Here is the coverage signal in full. The function writes the candidate to the case file, clears stale gcov state, runs the coverage build, then runs the gcov command to turn the resulting .gcda data into a readable target.c.gcov report. Each line of that report reads count:lineno:source. A line counts as covered when its count field is a positive integer; the two markers it rejects are gcov's own, - for a non-executable line (a brace, a blank) and ##### for an executable line that never ran. What comes back is the set of line numbers that ran, as a frozenset, cheap to diff against the running total. This is line coverage rather than the edge coverage a real fuzzer would use, and it shells out to gcov on every execution, which is slow; both points come back at the end. In the loop it does the one job that matters, flagging the inputs that reached something new.

The crash oracle

CRASH_RE = re.compile(r"AddressSanitizer:\s+(\S+).*?#0[^\n]*?target\.c:(\d+)", re.DOTALL)

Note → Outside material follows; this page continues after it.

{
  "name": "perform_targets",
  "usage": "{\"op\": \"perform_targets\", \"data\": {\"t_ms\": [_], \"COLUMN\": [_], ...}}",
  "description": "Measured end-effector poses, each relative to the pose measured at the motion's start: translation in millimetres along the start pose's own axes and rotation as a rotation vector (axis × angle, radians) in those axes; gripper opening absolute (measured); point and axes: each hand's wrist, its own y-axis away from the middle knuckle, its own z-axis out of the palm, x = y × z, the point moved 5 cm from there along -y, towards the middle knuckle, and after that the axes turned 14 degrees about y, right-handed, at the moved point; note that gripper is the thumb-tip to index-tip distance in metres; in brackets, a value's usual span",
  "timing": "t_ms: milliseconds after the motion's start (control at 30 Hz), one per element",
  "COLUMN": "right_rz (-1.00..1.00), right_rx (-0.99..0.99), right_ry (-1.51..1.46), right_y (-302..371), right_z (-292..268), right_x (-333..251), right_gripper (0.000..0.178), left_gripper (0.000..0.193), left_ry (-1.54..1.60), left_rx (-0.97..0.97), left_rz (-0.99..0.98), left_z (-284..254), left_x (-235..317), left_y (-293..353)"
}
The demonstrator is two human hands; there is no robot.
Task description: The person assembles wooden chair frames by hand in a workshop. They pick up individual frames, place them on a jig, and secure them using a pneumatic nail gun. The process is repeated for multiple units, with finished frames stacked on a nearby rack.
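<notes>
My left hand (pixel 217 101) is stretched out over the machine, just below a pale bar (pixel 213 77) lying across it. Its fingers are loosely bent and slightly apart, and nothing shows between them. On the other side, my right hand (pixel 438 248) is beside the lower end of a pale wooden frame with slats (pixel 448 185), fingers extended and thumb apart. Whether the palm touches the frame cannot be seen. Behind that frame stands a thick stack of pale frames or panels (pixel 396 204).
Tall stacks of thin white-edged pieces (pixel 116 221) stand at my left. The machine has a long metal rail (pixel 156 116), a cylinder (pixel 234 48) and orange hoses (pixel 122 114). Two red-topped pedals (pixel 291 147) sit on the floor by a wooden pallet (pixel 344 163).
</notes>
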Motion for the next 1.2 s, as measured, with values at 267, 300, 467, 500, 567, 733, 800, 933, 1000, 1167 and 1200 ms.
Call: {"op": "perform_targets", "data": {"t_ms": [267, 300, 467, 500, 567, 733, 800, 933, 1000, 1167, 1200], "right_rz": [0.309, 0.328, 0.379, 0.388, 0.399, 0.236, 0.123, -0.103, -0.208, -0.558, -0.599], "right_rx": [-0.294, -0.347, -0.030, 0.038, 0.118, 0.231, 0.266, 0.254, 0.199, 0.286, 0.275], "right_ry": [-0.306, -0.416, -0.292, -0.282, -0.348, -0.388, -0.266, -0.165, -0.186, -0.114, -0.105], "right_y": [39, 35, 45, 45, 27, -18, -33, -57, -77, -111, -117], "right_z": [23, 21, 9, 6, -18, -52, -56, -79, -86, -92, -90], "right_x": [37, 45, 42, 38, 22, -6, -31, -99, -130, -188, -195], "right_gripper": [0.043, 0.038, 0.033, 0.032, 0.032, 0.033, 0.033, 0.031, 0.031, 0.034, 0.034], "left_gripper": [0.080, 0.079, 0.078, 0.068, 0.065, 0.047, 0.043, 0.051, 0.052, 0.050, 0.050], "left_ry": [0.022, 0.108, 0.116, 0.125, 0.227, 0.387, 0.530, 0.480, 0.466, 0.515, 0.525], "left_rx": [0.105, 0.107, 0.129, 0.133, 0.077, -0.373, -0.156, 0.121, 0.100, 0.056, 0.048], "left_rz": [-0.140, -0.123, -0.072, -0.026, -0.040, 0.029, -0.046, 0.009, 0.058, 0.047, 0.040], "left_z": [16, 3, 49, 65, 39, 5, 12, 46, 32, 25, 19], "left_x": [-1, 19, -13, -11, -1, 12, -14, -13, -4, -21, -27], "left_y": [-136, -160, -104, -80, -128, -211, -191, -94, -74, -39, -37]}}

def run_for_crash(data: bytes):
    with open(CASE, "wb") as f:
        f.write(data)
    env = dict(os.environ, ASAN_OPTIONS="abort_on_error=0:exitcode=86")
    p = subprocess.run([ASAN_BIN, CASE], stdout=subprocess.DEVNULL,
                       stderr=subprocess.PIPE, env=env, cwd=HERE)
    if p.returncode == 86 or b"AddressSanitizer" in p.stderr:
        err = p.stderr.decode(errors="ignore")
        m = CRASH_RE.search(err)
        return (m.group(1), int(m.group(2))) if m else ("unknown", -1)
    return None

The function runs the ASAN build and decides whether the input crashed it. Setting ASAN_OPTIONS=abort_on_error=0:exitcode=86 tells the sanitizer to exit with code 86 on an error instead of raising a signal, which makes the result easy to test for: the input crashed if the process exited 86 or if an AddressSanitizer report appeared on stderr. When it did crash, CRASH_RE pulls two facts from the report, the violation type (the token right after AddressSanitizer:, such as heap-buffer-overflow) and the source line from the top stack frame (#0 ... target.c:<line>). It returns that (type, line) pair, falls back to ("unknown", -1) if the format isn't recognized, and returns None when nothing crashed. That pair is the crash's signature, used for triage in the main loop.

The mutation engine

def mutate(seed: bytes, corpus) -> bytes:
    b = bytearray(seed)
    n = 1 << random.randint(1, 5)
    for _ in range(n):
        if not b:
            b = bytearray(random.choice(DICTIONARY)); continue
        op = 4 if random.random() < 0.30 else random.randrange(7)
        if op == 0:
            i = random.randrange(len(b)); b[i] ^= 1 << random.randrange(8)
        elif op == 1:
            b[random.randrange(len(b))] = random.randrange(256)
        elif op == 2:
            i = random.randrange(len(b)); b[i] = (b[i] + random.randint(-8, 8)) & 0xFF
        elif op == 3:
            b[random.randrange(len(b))] = random.choice(INTERESTING)
        elif op == 4:
            tok = random.choice(DICTIONARY); pos = random.randint(0, len(b)); b[pos:pos] = tok
        elif op == 5 and len(b) > 1:
            i = random.randrange(len(b)); del b[i:i + random.randint(1, len(b) - i)]
        elif op == 6 and corpus:
            other = random.choice(corpus); cut = random.randint(0, len(other))
            b = b[:random.randint(0, len(b))] + bytearray(other[cut:])
    return bytes(b)

mutate takes a parent input and applies a stack of random edits to a copy of it. The number of edits, 1 << random.randint(1, 5), is a random power of two from 2 to 32, so some passes barely change the input and others rework it heavily; piling several operators into one pass is the havoc approach the mainstream fuzzers use. The if not b guard handles the empty input: with nothing to mutate, it seeds the buffer from the dictionary and moves on, which is how the empty seed (b"") ever becomes anything.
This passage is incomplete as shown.